_What you have to do:_
Find every line below where the string "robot" shows up, and copy those lines.

━━━ Records provided ━━━

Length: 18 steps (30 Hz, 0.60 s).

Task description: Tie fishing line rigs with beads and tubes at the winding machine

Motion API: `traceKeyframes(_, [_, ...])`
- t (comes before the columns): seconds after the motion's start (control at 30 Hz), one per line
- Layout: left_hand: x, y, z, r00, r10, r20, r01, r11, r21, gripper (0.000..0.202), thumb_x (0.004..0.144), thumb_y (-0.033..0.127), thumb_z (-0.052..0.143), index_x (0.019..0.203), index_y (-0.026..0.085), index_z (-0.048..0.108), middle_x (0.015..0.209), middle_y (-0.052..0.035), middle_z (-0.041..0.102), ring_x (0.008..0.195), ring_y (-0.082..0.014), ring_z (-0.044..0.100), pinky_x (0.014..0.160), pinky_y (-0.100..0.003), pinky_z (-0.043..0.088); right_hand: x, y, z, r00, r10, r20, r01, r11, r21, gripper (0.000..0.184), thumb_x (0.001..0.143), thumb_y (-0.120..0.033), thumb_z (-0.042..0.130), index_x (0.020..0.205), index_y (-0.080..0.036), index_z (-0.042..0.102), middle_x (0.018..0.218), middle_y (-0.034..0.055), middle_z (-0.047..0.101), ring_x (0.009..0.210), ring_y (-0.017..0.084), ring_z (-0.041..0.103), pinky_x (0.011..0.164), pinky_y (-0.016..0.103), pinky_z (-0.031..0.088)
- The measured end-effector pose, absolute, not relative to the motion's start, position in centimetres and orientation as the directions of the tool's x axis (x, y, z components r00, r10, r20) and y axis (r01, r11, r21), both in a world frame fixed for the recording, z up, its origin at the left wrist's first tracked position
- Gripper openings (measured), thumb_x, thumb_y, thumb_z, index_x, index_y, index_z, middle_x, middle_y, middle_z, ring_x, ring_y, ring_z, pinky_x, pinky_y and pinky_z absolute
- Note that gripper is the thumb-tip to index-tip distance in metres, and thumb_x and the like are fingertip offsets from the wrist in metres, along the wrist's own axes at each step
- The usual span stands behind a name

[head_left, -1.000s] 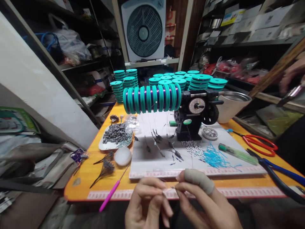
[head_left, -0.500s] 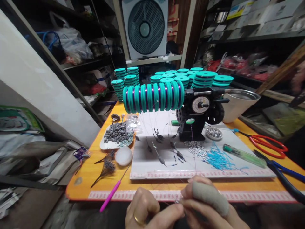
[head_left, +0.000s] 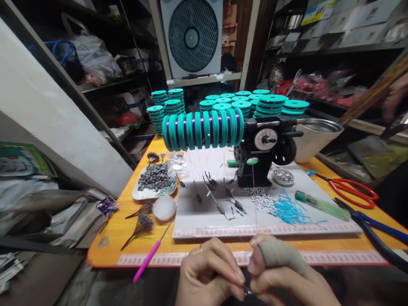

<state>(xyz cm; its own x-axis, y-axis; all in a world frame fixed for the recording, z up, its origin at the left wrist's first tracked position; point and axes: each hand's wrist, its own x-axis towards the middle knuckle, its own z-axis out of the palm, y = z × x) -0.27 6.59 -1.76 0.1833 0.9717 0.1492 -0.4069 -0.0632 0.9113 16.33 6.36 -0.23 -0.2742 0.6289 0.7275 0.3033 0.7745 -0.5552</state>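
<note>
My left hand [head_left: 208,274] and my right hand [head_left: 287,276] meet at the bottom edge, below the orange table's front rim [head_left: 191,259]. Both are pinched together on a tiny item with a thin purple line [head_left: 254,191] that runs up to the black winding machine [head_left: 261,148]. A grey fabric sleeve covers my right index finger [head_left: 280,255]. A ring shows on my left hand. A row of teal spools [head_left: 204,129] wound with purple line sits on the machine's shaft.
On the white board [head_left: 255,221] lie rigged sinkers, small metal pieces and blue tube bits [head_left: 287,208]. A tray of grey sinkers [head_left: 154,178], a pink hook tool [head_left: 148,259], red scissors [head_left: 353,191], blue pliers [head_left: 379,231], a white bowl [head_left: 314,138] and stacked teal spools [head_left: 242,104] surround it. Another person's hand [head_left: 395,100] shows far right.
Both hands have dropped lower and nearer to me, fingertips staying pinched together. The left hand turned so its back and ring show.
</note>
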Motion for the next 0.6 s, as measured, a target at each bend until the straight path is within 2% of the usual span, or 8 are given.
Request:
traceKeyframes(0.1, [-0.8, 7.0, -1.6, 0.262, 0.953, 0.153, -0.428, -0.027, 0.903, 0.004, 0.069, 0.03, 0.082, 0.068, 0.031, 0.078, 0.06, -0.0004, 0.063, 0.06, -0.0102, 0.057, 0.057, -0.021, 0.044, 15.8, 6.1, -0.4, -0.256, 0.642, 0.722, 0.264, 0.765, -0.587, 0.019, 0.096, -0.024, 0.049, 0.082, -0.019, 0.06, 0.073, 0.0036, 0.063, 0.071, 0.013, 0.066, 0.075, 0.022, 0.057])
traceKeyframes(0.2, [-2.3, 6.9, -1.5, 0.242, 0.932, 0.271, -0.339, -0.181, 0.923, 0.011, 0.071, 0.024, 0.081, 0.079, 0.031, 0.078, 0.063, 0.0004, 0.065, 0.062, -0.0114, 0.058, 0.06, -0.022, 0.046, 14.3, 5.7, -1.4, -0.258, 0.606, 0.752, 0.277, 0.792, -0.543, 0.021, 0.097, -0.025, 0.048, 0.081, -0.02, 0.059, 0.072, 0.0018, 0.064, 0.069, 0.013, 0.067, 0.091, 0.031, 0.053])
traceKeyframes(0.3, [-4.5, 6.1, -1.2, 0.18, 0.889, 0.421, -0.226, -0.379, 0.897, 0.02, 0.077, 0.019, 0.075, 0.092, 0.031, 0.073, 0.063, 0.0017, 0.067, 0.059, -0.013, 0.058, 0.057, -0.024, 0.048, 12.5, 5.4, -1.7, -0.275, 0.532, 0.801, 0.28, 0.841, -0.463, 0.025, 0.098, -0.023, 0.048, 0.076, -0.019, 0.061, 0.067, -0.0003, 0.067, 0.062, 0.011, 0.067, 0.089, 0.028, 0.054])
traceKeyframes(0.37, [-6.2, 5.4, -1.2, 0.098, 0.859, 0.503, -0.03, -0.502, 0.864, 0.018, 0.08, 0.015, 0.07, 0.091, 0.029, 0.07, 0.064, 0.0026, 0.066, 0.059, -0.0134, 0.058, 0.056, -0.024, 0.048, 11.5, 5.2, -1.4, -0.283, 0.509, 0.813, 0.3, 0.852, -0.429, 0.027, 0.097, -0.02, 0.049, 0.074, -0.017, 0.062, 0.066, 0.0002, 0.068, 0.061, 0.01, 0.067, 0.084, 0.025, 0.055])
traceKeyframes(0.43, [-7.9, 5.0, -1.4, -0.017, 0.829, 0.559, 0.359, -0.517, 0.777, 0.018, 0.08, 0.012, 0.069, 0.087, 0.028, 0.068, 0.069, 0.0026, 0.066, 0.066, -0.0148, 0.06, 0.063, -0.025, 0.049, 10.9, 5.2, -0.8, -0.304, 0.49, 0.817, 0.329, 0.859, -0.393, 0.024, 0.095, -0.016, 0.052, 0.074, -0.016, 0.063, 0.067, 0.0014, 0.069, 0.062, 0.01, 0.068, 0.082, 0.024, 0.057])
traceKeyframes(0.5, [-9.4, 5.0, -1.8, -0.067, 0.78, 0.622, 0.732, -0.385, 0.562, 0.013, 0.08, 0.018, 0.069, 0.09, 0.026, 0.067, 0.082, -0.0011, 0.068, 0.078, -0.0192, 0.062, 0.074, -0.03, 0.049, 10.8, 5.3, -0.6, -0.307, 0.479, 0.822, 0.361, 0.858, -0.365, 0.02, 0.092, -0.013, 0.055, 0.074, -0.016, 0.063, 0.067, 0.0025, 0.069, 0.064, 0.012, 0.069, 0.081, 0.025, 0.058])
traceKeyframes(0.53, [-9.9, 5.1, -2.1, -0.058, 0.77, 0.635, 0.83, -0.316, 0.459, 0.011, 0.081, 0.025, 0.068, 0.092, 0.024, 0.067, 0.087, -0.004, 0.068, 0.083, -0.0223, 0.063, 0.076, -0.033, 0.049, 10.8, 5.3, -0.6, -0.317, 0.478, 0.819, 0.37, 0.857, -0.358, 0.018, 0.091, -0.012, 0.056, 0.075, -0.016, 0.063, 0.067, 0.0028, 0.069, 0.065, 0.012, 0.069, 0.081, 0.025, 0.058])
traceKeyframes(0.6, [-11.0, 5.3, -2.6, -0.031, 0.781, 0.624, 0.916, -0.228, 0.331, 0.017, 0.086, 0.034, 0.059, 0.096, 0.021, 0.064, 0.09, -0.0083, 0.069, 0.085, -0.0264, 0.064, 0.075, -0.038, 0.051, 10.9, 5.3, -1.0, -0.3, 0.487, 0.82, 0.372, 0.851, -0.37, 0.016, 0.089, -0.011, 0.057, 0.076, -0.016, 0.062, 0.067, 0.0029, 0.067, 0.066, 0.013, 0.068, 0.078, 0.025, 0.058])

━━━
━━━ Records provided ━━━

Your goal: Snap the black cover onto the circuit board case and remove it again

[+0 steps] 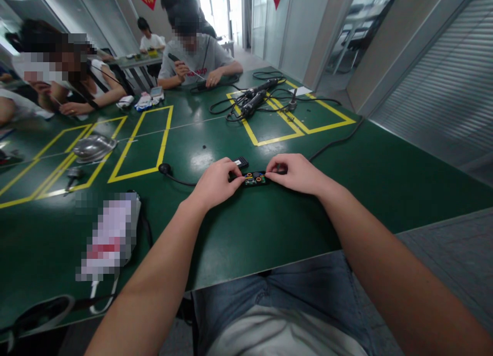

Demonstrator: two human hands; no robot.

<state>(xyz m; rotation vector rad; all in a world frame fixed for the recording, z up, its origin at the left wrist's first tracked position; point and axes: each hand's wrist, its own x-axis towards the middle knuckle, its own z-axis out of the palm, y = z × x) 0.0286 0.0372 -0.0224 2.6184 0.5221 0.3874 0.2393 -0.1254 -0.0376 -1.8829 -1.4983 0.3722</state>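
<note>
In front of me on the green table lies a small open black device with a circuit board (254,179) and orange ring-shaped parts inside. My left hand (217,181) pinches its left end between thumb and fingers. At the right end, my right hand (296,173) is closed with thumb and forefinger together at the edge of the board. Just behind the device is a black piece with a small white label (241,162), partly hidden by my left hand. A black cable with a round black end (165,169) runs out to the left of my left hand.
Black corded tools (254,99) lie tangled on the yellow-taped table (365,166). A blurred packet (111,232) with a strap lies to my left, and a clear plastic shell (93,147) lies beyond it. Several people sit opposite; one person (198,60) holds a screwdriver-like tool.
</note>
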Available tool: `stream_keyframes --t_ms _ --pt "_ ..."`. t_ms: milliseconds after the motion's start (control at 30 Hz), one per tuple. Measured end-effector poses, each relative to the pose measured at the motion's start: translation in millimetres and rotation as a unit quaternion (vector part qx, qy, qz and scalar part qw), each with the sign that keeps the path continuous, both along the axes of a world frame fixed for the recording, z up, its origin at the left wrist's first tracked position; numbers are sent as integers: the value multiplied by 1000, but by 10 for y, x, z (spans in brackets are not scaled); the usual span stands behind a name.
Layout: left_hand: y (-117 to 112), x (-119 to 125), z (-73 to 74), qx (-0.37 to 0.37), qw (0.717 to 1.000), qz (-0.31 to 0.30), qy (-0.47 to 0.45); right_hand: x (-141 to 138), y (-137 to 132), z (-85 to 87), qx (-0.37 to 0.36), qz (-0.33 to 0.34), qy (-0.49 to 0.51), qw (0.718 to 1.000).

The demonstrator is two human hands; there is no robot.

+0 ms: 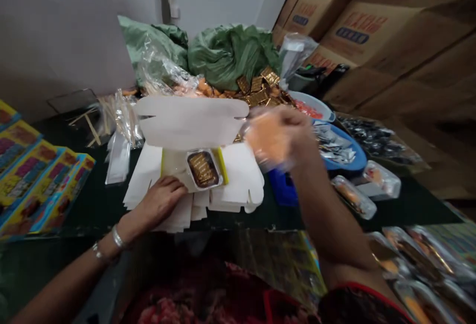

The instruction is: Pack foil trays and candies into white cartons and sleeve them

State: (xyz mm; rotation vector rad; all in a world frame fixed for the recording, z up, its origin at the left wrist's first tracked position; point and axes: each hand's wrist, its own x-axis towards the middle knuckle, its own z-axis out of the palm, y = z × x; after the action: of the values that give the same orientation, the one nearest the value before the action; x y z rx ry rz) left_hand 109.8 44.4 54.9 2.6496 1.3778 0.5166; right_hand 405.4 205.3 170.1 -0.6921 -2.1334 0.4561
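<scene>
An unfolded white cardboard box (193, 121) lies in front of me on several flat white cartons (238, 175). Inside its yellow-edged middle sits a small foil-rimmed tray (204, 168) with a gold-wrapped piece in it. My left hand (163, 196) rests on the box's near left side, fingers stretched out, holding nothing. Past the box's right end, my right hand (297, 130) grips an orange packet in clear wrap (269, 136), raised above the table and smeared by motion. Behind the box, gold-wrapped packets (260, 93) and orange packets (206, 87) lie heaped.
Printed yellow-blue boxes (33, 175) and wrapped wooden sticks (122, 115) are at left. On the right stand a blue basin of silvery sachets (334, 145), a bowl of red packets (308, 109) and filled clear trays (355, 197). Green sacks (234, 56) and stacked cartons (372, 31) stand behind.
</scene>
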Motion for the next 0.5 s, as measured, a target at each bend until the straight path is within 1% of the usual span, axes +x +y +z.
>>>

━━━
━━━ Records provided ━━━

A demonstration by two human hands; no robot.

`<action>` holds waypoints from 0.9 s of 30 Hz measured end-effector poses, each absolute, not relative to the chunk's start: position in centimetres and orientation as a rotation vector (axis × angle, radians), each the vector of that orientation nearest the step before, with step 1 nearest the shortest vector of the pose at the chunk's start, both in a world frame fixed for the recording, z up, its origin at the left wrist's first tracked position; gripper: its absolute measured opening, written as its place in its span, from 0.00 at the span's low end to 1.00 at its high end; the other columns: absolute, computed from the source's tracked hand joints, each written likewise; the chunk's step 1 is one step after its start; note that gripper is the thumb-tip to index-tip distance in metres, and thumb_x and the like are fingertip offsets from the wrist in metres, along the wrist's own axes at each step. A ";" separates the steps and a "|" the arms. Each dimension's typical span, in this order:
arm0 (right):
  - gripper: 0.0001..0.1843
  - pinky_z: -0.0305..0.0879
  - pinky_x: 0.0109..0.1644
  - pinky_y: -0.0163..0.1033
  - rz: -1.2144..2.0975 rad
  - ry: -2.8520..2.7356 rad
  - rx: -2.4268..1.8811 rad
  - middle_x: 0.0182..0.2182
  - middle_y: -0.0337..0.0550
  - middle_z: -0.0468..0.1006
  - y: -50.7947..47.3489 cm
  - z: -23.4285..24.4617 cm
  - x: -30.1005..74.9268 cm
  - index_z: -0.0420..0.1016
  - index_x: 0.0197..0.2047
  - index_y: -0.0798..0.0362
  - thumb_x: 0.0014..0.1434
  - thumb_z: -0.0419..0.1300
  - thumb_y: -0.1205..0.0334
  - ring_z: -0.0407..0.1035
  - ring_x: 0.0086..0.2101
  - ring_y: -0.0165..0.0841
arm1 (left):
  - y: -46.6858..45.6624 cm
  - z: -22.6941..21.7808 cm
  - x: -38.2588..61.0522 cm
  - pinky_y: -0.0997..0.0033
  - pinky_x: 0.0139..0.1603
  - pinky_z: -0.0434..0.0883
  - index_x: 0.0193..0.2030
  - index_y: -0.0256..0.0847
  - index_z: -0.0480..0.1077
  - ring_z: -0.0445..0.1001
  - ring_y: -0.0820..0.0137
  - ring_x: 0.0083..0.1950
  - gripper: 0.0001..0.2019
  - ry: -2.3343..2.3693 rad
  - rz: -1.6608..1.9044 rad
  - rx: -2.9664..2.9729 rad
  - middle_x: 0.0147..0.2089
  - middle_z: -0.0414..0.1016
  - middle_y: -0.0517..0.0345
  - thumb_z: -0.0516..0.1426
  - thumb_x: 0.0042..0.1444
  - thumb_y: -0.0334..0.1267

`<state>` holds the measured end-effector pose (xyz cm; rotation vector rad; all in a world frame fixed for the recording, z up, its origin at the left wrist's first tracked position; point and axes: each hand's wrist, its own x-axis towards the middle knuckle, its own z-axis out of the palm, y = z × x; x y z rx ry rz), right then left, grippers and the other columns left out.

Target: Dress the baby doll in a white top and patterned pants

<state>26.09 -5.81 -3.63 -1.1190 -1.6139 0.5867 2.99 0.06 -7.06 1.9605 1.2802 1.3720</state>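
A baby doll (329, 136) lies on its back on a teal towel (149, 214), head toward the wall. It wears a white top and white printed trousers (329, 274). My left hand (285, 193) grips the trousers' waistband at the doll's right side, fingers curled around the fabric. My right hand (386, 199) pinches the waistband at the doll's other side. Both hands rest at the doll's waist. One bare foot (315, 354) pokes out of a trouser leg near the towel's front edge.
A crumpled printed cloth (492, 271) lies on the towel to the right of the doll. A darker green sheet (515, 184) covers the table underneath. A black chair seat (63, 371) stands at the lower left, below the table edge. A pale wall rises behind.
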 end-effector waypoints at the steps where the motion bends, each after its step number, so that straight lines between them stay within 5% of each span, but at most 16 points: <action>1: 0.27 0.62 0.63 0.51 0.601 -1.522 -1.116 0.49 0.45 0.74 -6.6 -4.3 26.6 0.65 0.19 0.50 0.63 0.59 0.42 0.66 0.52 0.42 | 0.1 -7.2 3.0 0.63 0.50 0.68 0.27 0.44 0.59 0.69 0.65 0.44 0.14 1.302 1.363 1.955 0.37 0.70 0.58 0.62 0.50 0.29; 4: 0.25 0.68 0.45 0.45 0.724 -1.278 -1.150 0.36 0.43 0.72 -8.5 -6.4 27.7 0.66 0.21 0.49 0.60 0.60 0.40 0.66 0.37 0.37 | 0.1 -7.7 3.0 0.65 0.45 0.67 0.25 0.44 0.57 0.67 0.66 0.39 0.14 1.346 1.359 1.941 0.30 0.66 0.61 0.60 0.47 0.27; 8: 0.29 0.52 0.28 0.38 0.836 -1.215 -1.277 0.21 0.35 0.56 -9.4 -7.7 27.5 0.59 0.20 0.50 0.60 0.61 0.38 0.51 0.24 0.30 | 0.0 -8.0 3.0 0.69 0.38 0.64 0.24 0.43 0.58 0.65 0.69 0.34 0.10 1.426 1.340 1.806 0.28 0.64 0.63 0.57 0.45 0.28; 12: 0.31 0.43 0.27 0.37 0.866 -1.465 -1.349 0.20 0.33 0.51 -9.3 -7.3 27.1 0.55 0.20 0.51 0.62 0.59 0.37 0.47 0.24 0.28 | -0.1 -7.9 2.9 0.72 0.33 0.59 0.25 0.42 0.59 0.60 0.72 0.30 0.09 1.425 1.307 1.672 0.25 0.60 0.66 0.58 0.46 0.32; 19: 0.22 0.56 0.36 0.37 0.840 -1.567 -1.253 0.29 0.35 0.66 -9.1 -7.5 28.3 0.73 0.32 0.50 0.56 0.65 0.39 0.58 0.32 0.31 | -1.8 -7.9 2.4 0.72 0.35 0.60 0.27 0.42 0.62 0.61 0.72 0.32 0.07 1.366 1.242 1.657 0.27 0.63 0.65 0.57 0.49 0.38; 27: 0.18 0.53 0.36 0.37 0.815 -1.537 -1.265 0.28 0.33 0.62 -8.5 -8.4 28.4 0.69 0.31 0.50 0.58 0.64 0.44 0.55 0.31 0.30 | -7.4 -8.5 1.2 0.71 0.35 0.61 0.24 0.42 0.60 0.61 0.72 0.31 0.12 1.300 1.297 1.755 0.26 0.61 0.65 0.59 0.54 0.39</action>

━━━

_Result for this task:_
Demonstrator: two human hands; no robot.
The demonstrator is two human hands; there is no robot.
A demonstration by two human hands; no robot.

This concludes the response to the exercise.